The Story of the Lunachicks

by The Lunachicks with Jeanne Fury

Pub Date: June 1st, 2021
ISBN: 978-0-306-87448-2
Publisher: Hachette

A brash, attitude-heavy history of the all-female 1990s pop-punk act.

Formed in New York City in the late 1980s, the Lunachicks were never a critical darling or commercial success. But they earned an adoring cult following thanks to a unique jokey persona steeped in John Waters–style trash culture and a determination to succeed at a time when women artists were marginalized. They recall (the memoir is written collectively) having pint glasses flung at them onstage and having their gigs canceled because another all-woman act had recently played a venue. That stoked a defiantly rude attitude—sample chapters: “Close Encounters of the Turd Kind,” “We Left Our Farts in San Francisco,” “Binge and Purgatory,” “Cumming Into Our Own”—that for better and for worse made them an island unto themselves. “We were horror movie creatures and we were cartoons and we were political and we were feminists and we were a punk band,” they write. “No box existed for us.” Readers will root for them, partly because they endured so much: perverted fans, drug addiction, sleazy male musicians, and manipulative producers.
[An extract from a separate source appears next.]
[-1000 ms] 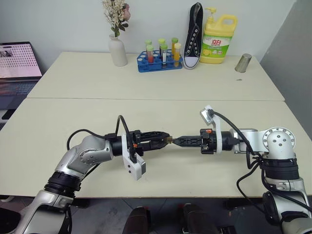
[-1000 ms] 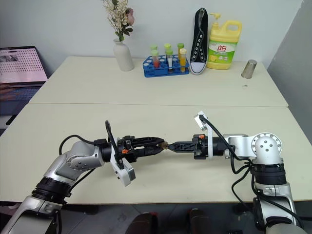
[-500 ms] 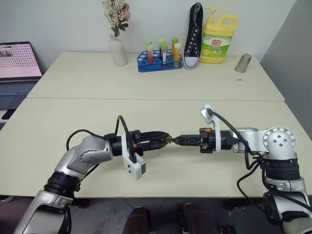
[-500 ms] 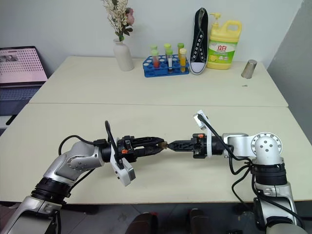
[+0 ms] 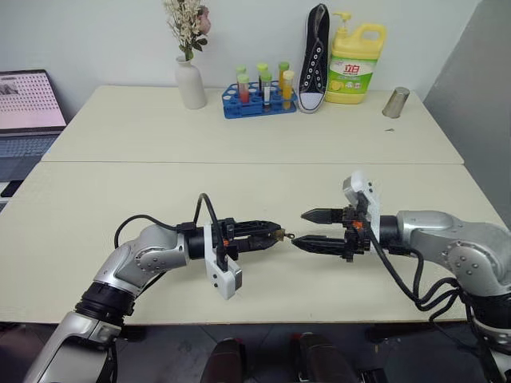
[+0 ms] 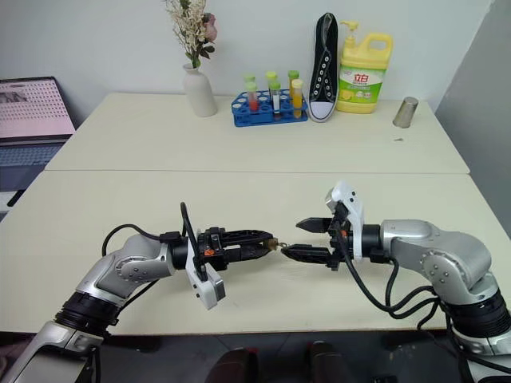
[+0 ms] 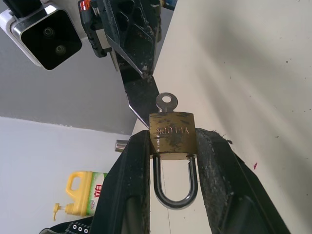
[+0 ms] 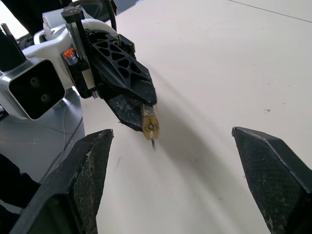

Sonic Youth’s Thurston Moore and Kim Gordon took the band under their wing early but seemed determined to force them into a “foxcore” pigeonhole. Readers will also appreciate the candid storytelling: Drummer Becky Wreck describes her regular stint on the Howard Stern Show; bassist Squid goes scarifyingly deep on her heroin and cocaine addictions; and everybody has a story about a trashed hotel room or hairbreadth escape from some alcohol-soaked drama. Their fixation on burps and farts didn’t endear them to Riot grrrl intellectuals, but they were feminists all the same: “Those totally normal actions that happen to every single species on the planet are deemed foul and improper for women? Fuck you, we’re gonna weaponize them and come after you.”

Trashy rock ’n’ roll fun—a Thunderbird alternative to typical rock-memoir Chardonnay.